• **EXERCISE OBJECTIVE**:
Write out every line from the listing below where the string "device" is found.
(THE DATA)
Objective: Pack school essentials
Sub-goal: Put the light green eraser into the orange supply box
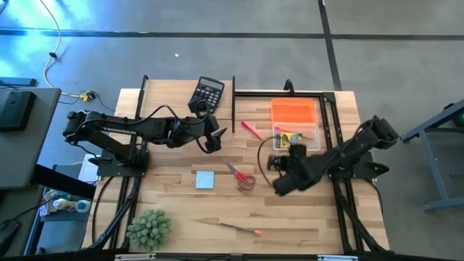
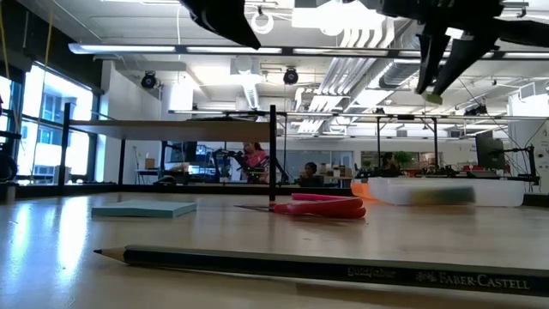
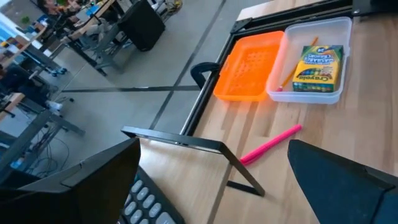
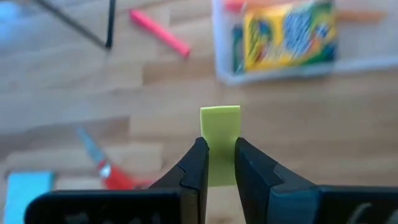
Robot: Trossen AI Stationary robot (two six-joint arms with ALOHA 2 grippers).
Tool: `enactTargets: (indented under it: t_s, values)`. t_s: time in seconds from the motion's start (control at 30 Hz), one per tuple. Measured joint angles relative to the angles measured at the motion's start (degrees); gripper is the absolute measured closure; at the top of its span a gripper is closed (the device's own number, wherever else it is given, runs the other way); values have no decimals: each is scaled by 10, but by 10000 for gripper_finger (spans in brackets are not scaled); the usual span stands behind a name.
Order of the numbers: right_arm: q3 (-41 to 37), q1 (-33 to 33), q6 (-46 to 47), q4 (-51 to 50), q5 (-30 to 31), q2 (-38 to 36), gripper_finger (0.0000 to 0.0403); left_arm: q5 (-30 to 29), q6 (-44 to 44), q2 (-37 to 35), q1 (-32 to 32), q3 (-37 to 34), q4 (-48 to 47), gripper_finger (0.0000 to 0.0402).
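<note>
My right gripper is shut on the small lime-green eraser and hangs in the air near the clear box, which holds the yellow crayon box. My left gripper is open and hovers by the calculator. Flat on the table lie the pink-red marker, the red-handled scissors, the pale blue note pad and a pencil. My right gripper pinches the eraser between its two fingers by the lower part, which sits between the fingertips. The upper end sticks out past the fingertips. The eraser is lifted clear, high above the table.
An orange lid lies beside the clear box at the table's far right. A black frame stands near the calculator. A spiky green plant sits at the near left corner. A second pencil lies close to the low camera.
</note>
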Motion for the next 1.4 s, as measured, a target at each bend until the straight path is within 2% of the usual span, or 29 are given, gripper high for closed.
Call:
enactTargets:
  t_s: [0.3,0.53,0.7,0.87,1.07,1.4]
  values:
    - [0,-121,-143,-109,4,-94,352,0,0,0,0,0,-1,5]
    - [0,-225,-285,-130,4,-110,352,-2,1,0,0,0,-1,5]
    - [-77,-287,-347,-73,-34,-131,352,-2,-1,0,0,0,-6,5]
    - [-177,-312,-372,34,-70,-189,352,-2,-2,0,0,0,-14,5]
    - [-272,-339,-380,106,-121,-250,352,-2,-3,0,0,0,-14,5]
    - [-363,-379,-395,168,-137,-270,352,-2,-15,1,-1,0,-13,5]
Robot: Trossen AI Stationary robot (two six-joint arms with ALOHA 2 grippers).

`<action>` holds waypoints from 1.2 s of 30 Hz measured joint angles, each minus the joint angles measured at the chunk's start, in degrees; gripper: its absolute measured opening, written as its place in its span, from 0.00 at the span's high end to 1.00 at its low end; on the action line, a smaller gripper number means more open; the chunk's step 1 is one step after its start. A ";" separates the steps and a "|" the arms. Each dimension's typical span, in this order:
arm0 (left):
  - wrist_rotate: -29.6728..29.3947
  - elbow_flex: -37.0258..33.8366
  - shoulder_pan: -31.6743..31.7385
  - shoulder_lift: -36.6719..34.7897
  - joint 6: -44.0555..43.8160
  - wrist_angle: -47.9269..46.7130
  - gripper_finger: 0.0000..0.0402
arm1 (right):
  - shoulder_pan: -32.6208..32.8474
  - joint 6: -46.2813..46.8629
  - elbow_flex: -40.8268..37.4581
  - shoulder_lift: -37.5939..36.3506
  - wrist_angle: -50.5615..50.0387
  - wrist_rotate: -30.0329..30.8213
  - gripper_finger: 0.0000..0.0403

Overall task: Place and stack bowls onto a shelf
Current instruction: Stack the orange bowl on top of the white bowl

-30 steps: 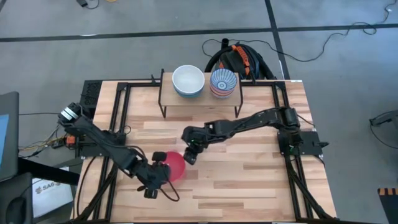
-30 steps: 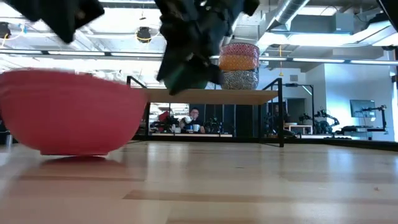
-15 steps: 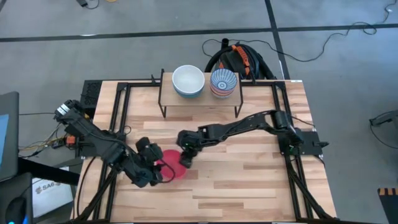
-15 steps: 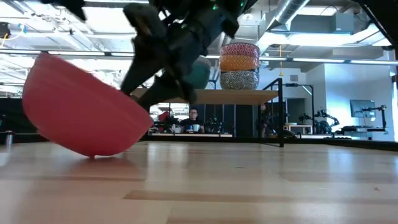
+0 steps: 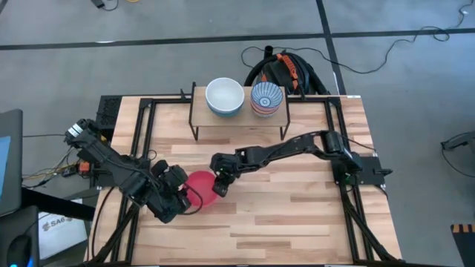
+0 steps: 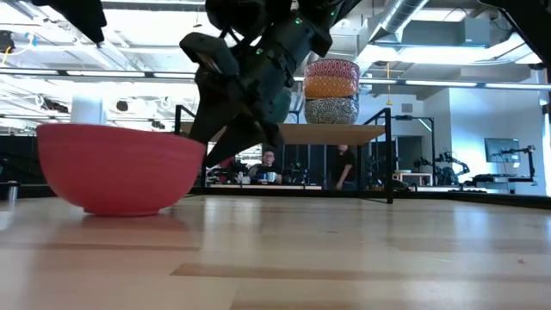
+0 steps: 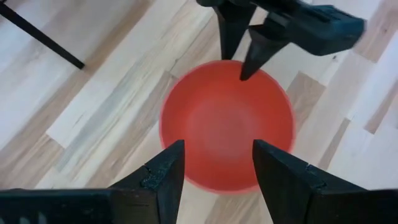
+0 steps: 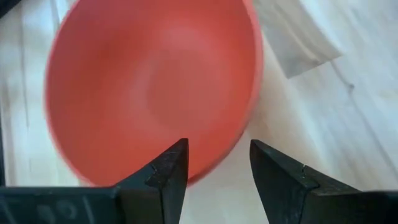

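- The table [image 5: 297, 208], a light wooden top framed by black rails, carries the whole scene; most of its boards lie bare, and only one loose bowl shows on them.
- The shelf [image 5: 199, 116] stands at the middle of the table's far edge, its pale board on thin black legs, and it already holds two stacks side by side.
- The stack topped by a white bowl [image 5: 224, 96] sits toward the shelf's left end; the stack topped by a blue-white striped bowl [image 5: 266, 97] sits toward its right end. The low view shows three bowls piled in one of them; the count in the other cannot be told.
- The red bowl [image 5: 201, 184] sits upright on the table, left of centre and toward the near edge, well apart from the shelf. It looks to be the last bowl left to place, so the job appears nearly done.
- The right tool [image 5: 220, 185], reaching across from the right side, hovers at the red bowl's right rim with its fingers apart, one just over the rim, clamped on nothing.
- The left tool [image 5: 187, 199] sits at the bowl's near-left side, fingers likewise apart and empty.
- What remains, by this reading: grip the red bowl, carry it to the far edge and set it on a stack.
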 joint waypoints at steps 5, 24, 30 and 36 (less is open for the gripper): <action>-0.69 0.00 0.06 0.00 -0.17 0.02 0.57 | -0.89 0.43 0.00 0.00 -0.28 0.17 0.51; -3.30 -0.02 0.65 -0.80 -6.26 -0.17 0.57 | -3.34 3.35 -0.06 2.10 -4.57 -0.20 0.73; -7.30 -0.04 0.94 -3.71 -7.21 -1.06 0.57 | -2.65 4.71 0.14 3.76 -9.60 -2.03 0.79; -9.09 -0.02 0.76 -6.41 -9.97 -5.14 0.57 | -1.64 2.26 1.17 1.14 -12.78 -1.76 0.94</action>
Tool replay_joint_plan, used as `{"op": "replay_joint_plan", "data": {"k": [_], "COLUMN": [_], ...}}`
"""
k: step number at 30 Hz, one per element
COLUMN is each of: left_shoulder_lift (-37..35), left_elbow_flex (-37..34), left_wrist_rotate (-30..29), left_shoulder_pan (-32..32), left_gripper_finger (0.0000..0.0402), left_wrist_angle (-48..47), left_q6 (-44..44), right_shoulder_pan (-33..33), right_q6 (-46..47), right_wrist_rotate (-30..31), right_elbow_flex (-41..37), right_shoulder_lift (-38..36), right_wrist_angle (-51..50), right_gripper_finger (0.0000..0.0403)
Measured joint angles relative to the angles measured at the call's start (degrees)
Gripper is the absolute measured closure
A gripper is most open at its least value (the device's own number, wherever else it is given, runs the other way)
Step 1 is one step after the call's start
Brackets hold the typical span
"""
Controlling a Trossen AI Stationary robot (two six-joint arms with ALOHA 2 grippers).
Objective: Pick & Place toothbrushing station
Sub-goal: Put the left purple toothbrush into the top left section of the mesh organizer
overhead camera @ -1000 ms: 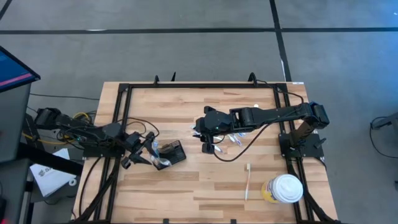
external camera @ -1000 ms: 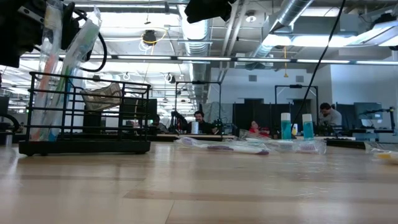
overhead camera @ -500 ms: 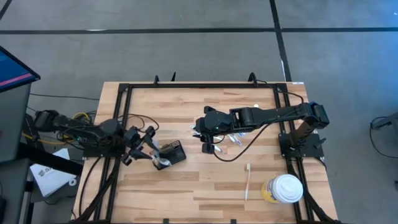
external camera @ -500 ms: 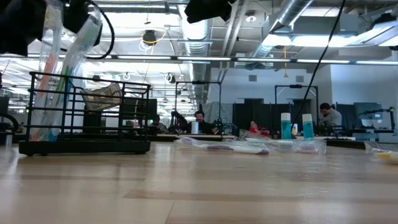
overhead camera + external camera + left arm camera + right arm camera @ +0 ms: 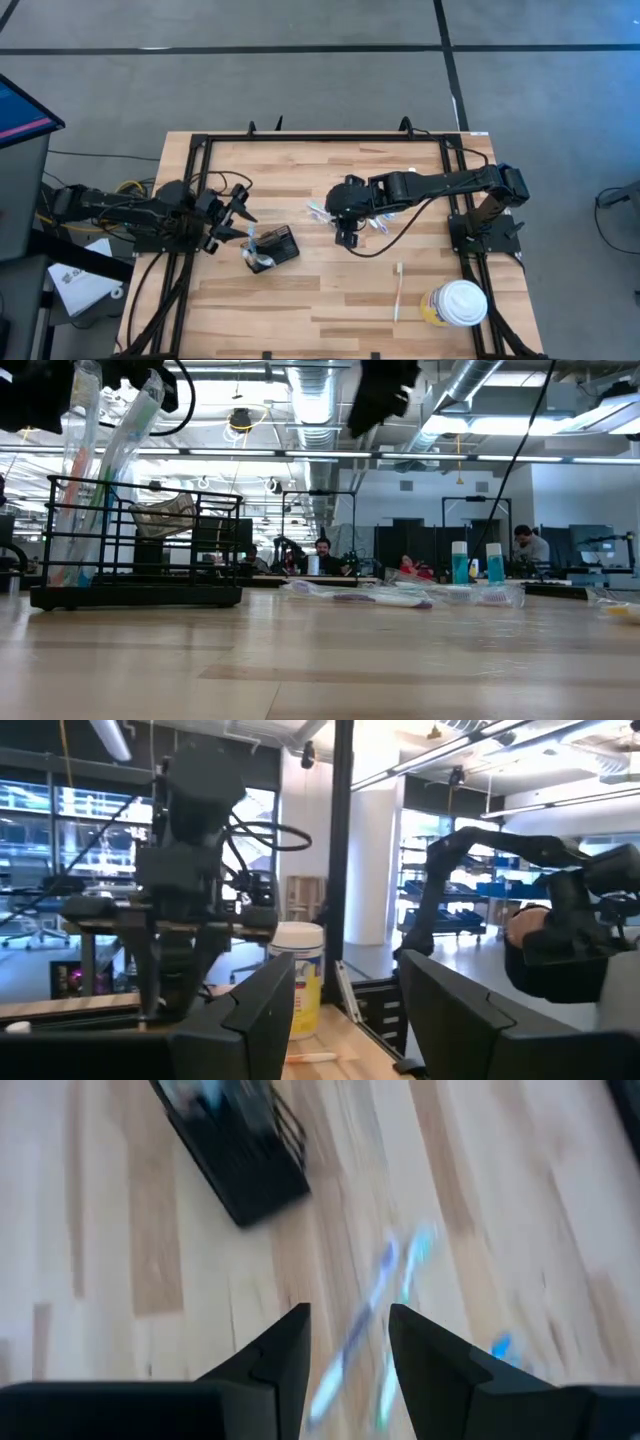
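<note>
The toothbrushing station [image 5: 280,245], a small black wire box [image 5: 140,560], stands on its base on the wooden table left of centre, with wrapped toothbrushes [image 5: 100,460] upright in it. My left gripper [image 5: 240,222] hangs open just to its left and a little farther back, raised and clear of it; nothing is between its fingers [image 5: 345,1010]. My right gripper [image 5: 346,238] is open near the table's middle, tipped down over two wrapped toothbrushes [image 5: 385,1310] lying flat on the table, without touching them. The station [image 5: 240,1160] also shows beyond them in the right wrist view.
A bare toothbrush [image 5: 398,290] lies near the front right. Beside it a yellowish cup with a white lid [image 5: 458,303] stands in the front right corner. A black frame [image 5: 200,150] runs around the table. People sit in the room beyond.
My left gripper has risen and swung away from the station toward the table's far edge, staying open. My right gripper has tipped downward and sunk a little over the wrapped toothbrushes. The station and its toothbrushes have stayed in place.
</note>
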Motion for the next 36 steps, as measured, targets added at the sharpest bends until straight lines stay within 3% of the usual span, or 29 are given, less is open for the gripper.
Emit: {"op": "replay_joint_plan", "data": {"k": [4,9,24,36], "left_shoulder_lift": [0.0,0.0,0.0,0.0], "left_elbow_flex": [0.0,0.0,0.0,0.0], "left_wrist_rotate": [-0.11,-0.15,-0.26,-0.29], "left_shoulder_pan": [0.31,0.27,0.27,0.27], "left_gripper_finger": [0.0225,0.0225,0.0225,0.0225], "left_wrist_angle": [0.02,0.15,0.42,0.42], "left_q6": [-0.25,-0.25,-0.25,-0.27], "right_shoulder_pan": [0.49,1.26,1.47,1.33], "right_q6": [4.47,7.88,15.14,17.45], "right_wrist_rotate": [0.02,-1.47,-1.33,-1.2], "right_elbow_flex": [-0.63,-7.31,-24.99,-28.5], "right_shoulder_lift": [-0.05,0.04,0.02,5.63], "right_wrist_angle": [-3.37,-2.49,11.83,17.07], "right_gripper_finger": [0.0275,0.0275,0.0275,0.0275]}}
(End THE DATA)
• **YOUR RESPONSE**:
Tool: `enactTargets: (indented under it: t_s, values)`. t_s: time in seconds from the motion's start (control at 30 Hz), one per tuple. Measured joint angles relative to the angles measured at the motion's start (degrees); gripper is the absolute measured closure; at the top of its span a gripper is closed (the device's own number, wherever else it is given, runs the other way); values have no decimals: each is scaled by 10, but by 10000 for gripper_finger (spans in brackets are not scaled); the usual span stands behind a name.
A gripper is most open at its least value (the device's own number, wherever else it is given, runs the other way)

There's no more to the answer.